Last week, my sister played Mom and said we should go to Portland to our aunt’s funeral service. Included in the trip was a short visit with my daughter Katrina and her family. Also included in the trip was a surprise traveler, our “adopted” sister, Michelle, who went along for the ride and some crazy entertainment.

Here’s the “no stress trip” details:

  1. Make it a fast 24 hour trip
  2. Rent a Jaguar because it’s good to be Angela, and then can’t remember the street name to locate rental car after dinner
  3. Fit in as much time as possible with daughter and grandchildren
  4. Fit in as much time as possible to visit at funeral before having to return Jaguar in perfect condition six hours before flight
  5. Wrangle two crazy sisters on the streets of Portland and then again for the five hour wait in an airport
  6. Travel back to KC at 1 am,  arriving in the same funeral clothes with sandpaper in the eyes the next morning, ready to tackle city errand-running and a five hour drive back to Mayberry USA

Stress 3

  1. Drop off two crazy sisters, unload and load at Dad’s, pick up the Natia dog, track down granite countertops for bathroom vanity, get list from Sam of all the things at Home Depot, go to Home Depot with Natia dog on leash, begin hunting down the list, call Sam with questions in aisle 12 about faucets, notice other shoppers staring at Natia dog who happens to be pooping
  2. Panic

Stress 2

  1. COUNT BLESSINGS that someone’s used paper towel happens to be nearby in cabinetry and forget that it might be loaded with E-coli or the hantavirus, clean up dog poop, push cart full of tile and faucets and NAUGHTY DOG to the bathroom to throw away MAJOR BLESSING of a used-used paper towel and grab more to go back to aisle 12 to finish clean up
  2. Call Sam back and deal with a plumbing novice in aisle 9 who has no clue about P-traps
  3. Pay a fortune at the checkout and stress that someone is going to track down the dog who pooped in aisle 12 before we get out of Home Depot all the while sweating from the heat and the no shower and the funeral clothes and the stress
  4. Drive as quickly as possible to the nearest Taco Johns for some Mom-Stress-Eating for the five hour drive back to Mayberry USA

I am grateful for potato ole’s and tacos and memories of Mom and not caring sometimes about being overweight.

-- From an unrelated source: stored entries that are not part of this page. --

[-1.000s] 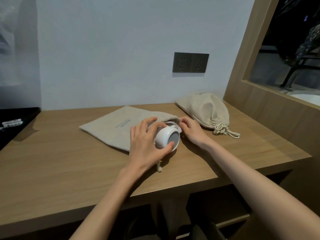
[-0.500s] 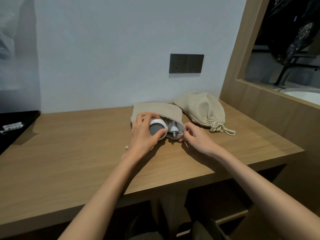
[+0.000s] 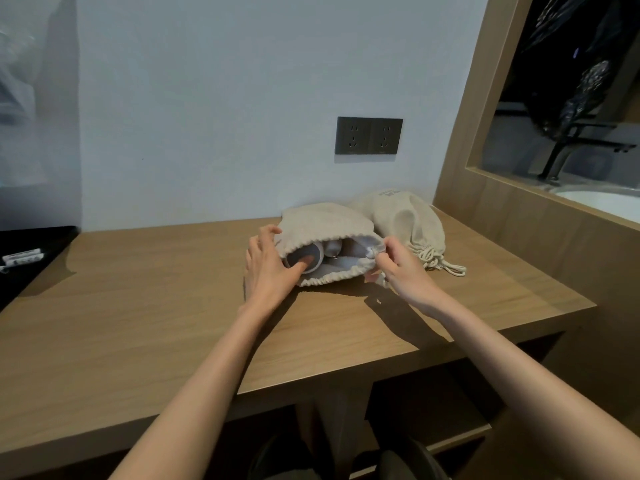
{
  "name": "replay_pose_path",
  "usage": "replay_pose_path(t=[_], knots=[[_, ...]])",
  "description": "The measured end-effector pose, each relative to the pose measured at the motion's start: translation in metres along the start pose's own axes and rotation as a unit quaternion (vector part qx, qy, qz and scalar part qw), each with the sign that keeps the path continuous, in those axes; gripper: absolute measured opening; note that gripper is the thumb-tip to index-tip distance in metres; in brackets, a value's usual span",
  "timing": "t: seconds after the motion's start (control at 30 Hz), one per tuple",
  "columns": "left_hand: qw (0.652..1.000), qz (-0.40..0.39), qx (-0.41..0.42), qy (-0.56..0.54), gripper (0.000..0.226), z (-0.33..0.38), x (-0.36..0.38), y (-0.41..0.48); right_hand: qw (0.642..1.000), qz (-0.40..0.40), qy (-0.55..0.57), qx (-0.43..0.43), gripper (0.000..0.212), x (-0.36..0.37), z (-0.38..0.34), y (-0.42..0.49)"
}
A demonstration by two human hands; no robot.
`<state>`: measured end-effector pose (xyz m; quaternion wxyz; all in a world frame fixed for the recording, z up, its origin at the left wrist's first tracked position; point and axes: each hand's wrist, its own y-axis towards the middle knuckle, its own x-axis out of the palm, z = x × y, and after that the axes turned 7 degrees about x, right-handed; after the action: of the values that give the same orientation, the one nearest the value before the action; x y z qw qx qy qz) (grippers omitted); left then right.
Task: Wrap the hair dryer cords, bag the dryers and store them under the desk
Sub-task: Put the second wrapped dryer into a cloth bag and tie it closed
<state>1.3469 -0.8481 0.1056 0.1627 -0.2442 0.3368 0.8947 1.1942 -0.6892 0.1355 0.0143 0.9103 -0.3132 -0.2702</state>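
Observation:
An open beige drawstring bag (image 3: pixel 322 220) lies on the wooden desk (image 3: pixel 166 317) with its mouth toward me. A white hair dryer (image 3: pixel 298 254) with a grey end sits almost fully inside it. My left hand (image 3: pixel 266 271) holds the bag's left side, fingers curled over the cloth and thumb pressing on the dryer's grey end. My right hand (image 3: pixel 398 268) pinches the right edge of the bag's mouth. A second beige bag (image 3: pixel 405 216), full and tied shut, lies just behind to the right, its knotted cord (image 3: pixel 440 264) trailing on the desk.
A dark double wall socket (image 3: pixel 369 135) is above the bags. A wood-framed panel (image 3: pixel 512 216) closes off the desk's right side. A black surface (image 3: pixel 31 261) with a small white item borders the left. An open shelf (image 3: pixel 450 441) shows below the desk's front edge.
The dryer has gone deeper into the bag, and the bag has shifted back toward the wall. My right hand moved from the desk beside the bag up to its mouth edge.

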Motion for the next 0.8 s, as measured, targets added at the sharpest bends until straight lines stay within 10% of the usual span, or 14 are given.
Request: replay_pose_path(t=[0.3, 0.8], knots=[[0.995, -0.043, -0.021, -0.086, 0.016, -0.015, -0.018, -0.006, 0.996, -0.048, -0.069, 0.013, 0.013, 0.018, 0.011, -0.008], [0.9, 0.139, -0.037, -0.412, 0.028, 0.081, -0.095, 0.074, 0.943, 0.235, 0.218, -0.091, 0.016, -0.034, -0.139, 0.025]])
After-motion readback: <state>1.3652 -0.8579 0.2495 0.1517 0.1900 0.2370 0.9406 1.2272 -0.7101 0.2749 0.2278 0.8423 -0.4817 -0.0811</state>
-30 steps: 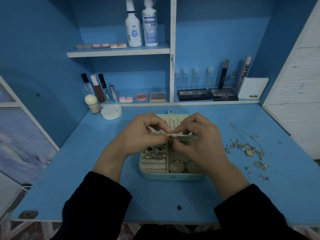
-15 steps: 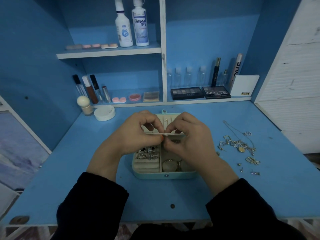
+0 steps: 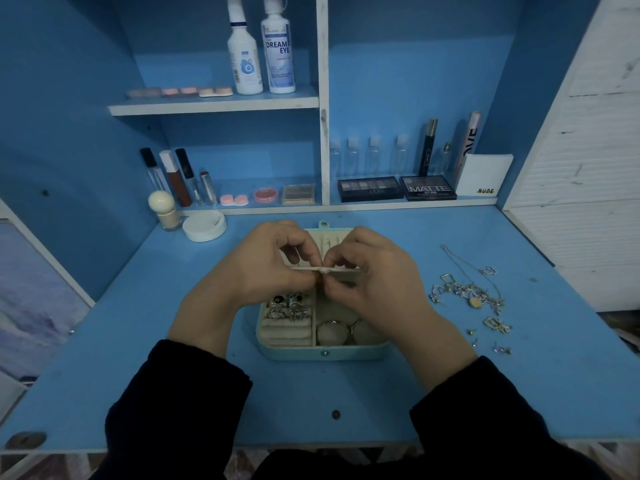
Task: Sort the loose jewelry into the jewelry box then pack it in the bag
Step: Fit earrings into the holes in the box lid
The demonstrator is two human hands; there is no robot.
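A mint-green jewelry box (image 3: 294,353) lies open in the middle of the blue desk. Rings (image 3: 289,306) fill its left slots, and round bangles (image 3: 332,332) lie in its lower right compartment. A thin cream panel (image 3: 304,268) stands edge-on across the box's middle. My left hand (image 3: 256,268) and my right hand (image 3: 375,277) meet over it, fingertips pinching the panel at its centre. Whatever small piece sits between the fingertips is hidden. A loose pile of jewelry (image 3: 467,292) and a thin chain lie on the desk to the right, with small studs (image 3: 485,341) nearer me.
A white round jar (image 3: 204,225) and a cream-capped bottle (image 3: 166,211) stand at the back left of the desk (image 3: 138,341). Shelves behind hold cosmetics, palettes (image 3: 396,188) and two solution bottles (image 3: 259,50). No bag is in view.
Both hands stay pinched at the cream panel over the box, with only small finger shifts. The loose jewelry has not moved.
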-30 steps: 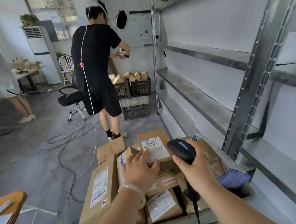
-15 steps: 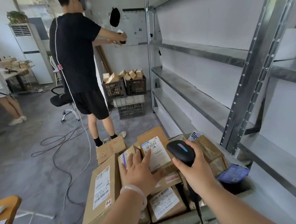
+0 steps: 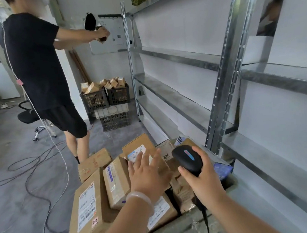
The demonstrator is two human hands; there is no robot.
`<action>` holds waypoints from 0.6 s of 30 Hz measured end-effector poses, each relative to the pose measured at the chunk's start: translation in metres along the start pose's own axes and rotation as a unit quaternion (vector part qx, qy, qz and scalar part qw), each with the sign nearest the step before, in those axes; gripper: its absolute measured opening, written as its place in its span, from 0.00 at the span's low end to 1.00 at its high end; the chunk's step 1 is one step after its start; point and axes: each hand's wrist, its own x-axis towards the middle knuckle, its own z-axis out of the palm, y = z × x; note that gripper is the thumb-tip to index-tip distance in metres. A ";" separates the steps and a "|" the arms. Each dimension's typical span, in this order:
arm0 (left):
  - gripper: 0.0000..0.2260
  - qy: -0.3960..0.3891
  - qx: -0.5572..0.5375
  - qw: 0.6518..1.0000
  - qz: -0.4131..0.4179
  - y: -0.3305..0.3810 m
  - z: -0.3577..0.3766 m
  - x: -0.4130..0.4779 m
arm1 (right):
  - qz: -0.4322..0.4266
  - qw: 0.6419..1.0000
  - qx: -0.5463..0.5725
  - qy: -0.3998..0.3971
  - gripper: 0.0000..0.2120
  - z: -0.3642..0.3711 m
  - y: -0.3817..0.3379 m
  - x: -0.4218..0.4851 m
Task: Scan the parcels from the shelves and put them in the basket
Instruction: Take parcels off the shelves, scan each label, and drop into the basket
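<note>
While the right hand (image 3: 202, 183) grips a black handheld barcode scanner (image 3: 187, 159) upright, the left hand (image 3: 149, 174) spreads straight fingers over brown cardboard parcels (image 3: 117, 180) heaped in a grey basket (image 3: 178, 225). Grey metal shelves (image 3: 175, 100) border the heap's right edge; cable-strewn grey floor (image 3: 19, 207) lies open leftward.

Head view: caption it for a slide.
Right hand grips the scanner while the spread left hand reaches over piled parcels beside metal shelves.

— What is the floor (image 3: 14, 217) like?
— Grey and smooth. Black cables (image 3: 26, 183) curl across it.
— Any furniture?
— A black chair (image 3: 28, 117) on wheels, at the left. A white board (image 3: 110, 37) hangs on the pale back wall (image 3: 105, 68).
</note>
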 end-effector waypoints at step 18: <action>0.38 -0.081 -0.098 0.888 0.441 0.361 0.072 -0.166 | 0.096 0.916 -0.046 0.388 0.28 -0.338 0.040 -0.236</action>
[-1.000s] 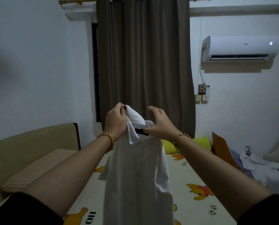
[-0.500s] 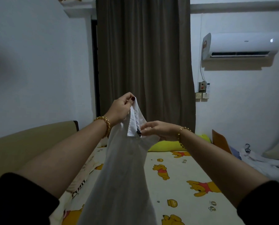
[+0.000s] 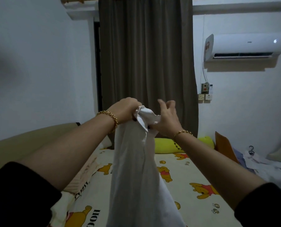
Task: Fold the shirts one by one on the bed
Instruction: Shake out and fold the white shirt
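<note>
A white shirt (image 3: 136,169) of thin, softly creased woven cloth hangs in the air above the middle of the bed (image 3: 193,174), its body falling in one long narrow drape out of the bottom of the view. The left hand (image 3: 125,110) is clenched round the bunched collar (image 3: 146,114), fingers curled tight into the fabric. The right hand (image 3: 167,120) is against the other side of the collar with its fingers lifted and loosely spread; its thumb lies on the cloth just under the collar point, but I cannot tell whether it pinches. Each wrist carries a beaded gold bracelet (image 3: 109,118), and both forearms end in black sleeves.

The bed wears a smooth cream sheet printed with yellow cartoon bears in red tops. At its far end lies a plump yellow bolster (image 3: 166,145). A flat, angular orange cushion (image 3: 225,147) stands at the far right corner of the bed. On the bed's right side sits a rumpled heap of pale clothes (image 3: 267,167) with a black wire hanger (image 3: 251,149) on top. Along its left side runs a padded tan headboard (image 3: 30,143). Beyond the bed's far end hangs a heavy grey-brown curtain (image 3: 146,54) in deep vertical pleats — and high above the bed's right side, a glossy white air conditioner (image 3: 246,46).
</note>
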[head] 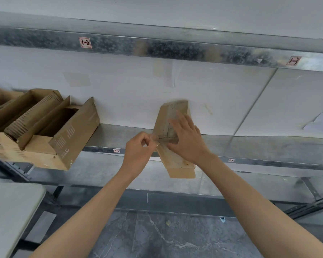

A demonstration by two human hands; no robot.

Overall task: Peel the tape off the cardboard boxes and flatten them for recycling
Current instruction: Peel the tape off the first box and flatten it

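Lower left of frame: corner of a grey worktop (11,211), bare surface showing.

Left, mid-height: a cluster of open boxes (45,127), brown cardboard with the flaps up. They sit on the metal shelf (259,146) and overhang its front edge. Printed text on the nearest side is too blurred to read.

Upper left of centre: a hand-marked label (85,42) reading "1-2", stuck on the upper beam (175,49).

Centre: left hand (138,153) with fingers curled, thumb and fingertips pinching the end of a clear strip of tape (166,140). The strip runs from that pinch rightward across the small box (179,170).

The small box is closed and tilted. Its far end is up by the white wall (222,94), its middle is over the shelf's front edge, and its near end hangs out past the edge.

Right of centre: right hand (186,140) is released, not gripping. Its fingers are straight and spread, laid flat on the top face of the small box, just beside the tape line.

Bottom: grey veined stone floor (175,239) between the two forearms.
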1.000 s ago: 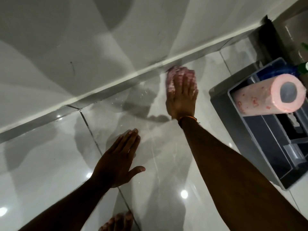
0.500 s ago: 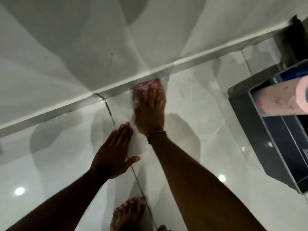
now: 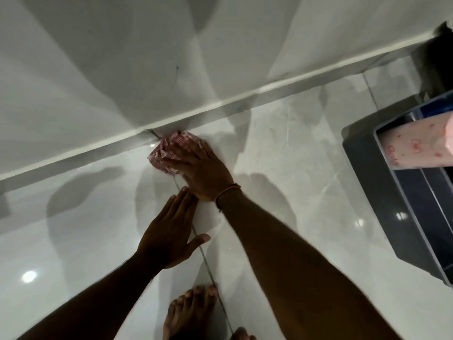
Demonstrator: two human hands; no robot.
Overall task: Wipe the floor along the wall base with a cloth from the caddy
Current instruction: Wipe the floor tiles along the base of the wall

I am grateful for a great trip FULL of unforgettable.

I am grateful that I will be able to say I saw BOTH of my daughters in one week, and I am so grateful for the anticipation of seeing Karissa and family this weekend.

I am grateful to be back in Mayberry USA with lots of hammering and drilling and sawing…and a sleeping NAUGHTIA at my feet.

Stress 4

This is my story.

Blessed Assurance

This is my song.

I have been focusing on the fruits of the Spirit lately. As Sam and I read through Bob Goff’s “Everybody Always,” it has been good for me to re-evaluate how I’m doing with the fruits gauge. And interestingly enough, because this is how God works, one of our church devotions this week talked about the fruits and asked us to measure our effectiveness with each one.

Love – well, I’m working on it, thanks to the influence of this great book. I tend to love the bigger hurdles because they are big and don’t require the “down and dirty” of every day relationships, while I struggle with loving the irritants, the ones that are right in front of me.

Joy – I think I do pretty well with this one, although sometimes I do forget to be joyful in the dips of everyday life. Happiness is not joy. Happiness is fleeting at times. Joy is solid and concrete. Joy is IN SPITE OF…

Peace – I mostly have peace, although I find that my worry over my children and the state of our Union sometimes causes me to feel like I am on an internal roller coaster/too high swing/highway hill going 80 mph. I don’t like that feeling, and I have my Mom’s worry, the worry gene. Thanks A LOT, Mom. 🙂

Patience – I think I do pretty well with patience these days. I have learned that I cannot change some things in life, and I have learned to accept as is. Divorce and bottom of the barrel will do that to a person. I guess it’s one thing that was “beauty for ashes” or “Potter and clay.”

Kindness – I think I am mostly kind. I cannot think of any situations where I am not. Where I struggle is the absence of kind, the leaving it to someone else to be kind…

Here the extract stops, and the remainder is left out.